Closed-loop Continuous Infusions of Etomidate and Etomidate Analogs in Rats: A Comparative Study of Dosing and the Impact on Adrenocortical Function

Etomidate is a sedative–hypnotic commonly used in elderly and critically ill patients because it maintains hemodynamic stability.1–4 Unfortunately, etomidate also inhibits 11β-hydroxylase, causing suppression of adrenocortical steroid synthesis.5–9 This suppression is extremely potent, occurring at subhypnotic etomidate doses.10–13 It can persist for more than a day after etomidate administration has been discontinued.8,14,15 Consequently, the use of etomidate as a continuous infusion to maintain anesthesia or sedation has been almost entirely abandoned and the use of even a single dose of etomidate for anesthetic induction is controversial.16–18 We have developed two etomidate analogs that retain etomidate's potent hypnotic activity and favorable hemodynamic profile but have little or no adrenocortical effects when given as a single intravenous bolus.
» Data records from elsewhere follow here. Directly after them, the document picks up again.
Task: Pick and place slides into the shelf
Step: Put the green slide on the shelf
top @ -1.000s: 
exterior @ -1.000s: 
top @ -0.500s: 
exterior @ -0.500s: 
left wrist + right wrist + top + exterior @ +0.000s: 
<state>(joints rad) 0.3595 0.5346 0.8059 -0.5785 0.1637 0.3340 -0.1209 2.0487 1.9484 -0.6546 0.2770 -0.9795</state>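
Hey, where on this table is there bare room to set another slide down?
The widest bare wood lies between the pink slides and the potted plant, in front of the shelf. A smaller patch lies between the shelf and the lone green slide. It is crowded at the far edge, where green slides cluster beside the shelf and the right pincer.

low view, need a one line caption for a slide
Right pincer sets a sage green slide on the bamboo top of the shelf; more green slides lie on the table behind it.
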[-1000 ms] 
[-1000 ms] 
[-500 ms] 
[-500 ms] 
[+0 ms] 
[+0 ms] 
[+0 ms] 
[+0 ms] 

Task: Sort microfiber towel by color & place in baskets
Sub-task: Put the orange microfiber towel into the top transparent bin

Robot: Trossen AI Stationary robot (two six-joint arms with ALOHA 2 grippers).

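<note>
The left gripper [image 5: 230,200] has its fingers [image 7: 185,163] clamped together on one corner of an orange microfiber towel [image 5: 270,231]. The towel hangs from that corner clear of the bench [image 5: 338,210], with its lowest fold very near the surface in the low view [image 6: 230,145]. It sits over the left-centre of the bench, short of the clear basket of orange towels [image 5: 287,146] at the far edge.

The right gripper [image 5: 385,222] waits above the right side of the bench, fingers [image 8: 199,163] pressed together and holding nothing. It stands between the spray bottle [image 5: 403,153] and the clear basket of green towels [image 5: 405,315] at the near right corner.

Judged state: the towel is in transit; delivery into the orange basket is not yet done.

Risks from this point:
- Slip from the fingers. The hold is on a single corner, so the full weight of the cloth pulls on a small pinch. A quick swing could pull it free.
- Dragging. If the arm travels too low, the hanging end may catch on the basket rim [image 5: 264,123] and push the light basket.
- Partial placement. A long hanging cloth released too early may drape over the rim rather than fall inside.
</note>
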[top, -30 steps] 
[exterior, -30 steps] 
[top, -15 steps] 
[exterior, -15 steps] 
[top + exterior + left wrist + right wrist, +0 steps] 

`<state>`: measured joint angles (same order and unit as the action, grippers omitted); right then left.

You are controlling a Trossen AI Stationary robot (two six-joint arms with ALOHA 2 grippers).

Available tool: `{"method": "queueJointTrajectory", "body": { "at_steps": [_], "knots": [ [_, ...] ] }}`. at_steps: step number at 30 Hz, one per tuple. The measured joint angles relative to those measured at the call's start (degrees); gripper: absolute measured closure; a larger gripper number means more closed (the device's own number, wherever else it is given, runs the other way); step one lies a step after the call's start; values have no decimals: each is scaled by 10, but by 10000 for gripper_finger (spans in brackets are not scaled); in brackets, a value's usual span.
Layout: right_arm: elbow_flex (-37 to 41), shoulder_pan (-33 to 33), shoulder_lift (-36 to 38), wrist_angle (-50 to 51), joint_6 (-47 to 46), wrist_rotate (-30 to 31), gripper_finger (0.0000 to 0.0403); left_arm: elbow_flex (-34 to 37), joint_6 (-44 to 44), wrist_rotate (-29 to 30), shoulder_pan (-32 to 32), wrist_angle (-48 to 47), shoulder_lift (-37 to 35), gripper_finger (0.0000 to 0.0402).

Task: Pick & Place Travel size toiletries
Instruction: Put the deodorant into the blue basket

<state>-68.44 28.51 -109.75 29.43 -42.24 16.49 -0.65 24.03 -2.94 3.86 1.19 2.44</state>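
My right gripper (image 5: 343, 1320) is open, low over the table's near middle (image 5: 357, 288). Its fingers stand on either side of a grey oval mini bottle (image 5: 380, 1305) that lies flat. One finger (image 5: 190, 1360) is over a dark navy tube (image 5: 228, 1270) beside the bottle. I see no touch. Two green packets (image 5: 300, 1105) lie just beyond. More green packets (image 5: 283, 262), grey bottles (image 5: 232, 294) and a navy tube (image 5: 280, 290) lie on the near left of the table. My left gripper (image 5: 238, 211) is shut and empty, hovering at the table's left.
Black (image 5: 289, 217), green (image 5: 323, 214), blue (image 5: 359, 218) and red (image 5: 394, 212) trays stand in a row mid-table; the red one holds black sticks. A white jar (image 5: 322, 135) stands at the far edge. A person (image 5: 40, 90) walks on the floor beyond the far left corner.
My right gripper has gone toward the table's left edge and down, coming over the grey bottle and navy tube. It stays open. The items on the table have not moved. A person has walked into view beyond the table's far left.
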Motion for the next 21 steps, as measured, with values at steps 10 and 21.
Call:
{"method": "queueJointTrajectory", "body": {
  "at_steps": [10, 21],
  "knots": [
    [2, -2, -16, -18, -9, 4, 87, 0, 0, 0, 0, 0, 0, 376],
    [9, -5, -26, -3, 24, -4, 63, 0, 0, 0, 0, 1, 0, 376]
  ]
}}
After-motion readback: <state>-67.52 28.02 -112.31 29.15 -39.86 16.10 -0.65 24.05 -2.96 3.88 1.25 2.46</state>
Methoxycarbonyl etomidate may be considered to be a “soft” analog of etomidate because it is ultrarapidly metabolized by esterases.19 After single bolus administration, recovery of adrenocortical function occurs significantly more quickly with methoxycarbonyl etomidate than etomidate.19 (R)-ethyl 1-(1-phenylethyl)-1H-pyrrole-2-carboxylate (carboetomidate) is a pyrrole analog of etomidate that was designed to bind to 11β-hydroxylase with much lower affinity than etomidate.20 Compared with etomidate, carboetomidate is three orders of magnitude less potent an inhibitor of in vitro adrenocortical cortisol synthesis and does not produce adrenocortical suppression when given to rats as a single bolus.20 Previous studies of methoxycarbonyl etomidate and carboetomidate focused exclusively on a single intravenous bolus administration. However, their greatest potential utility may be as continuously infused agents to maintain sedation or anesthesia without producing clinically significant adrenocortical suppression. Such infusions will logically result in higher total drug doses and produce longer drug exposure times than a single bolus. In the current study, we administered etomidate, methoxycarbonyl etomidate, and carboetomidate to rats by continuous infusion using a closed-loop system to achieve approximately equivalent hypnotic depths and tested the hypothesis that the sedative–hypnotic dosing requirements, recovery times, and adrenocortical inhibitory activities of the three sedative hypnotic agents vary.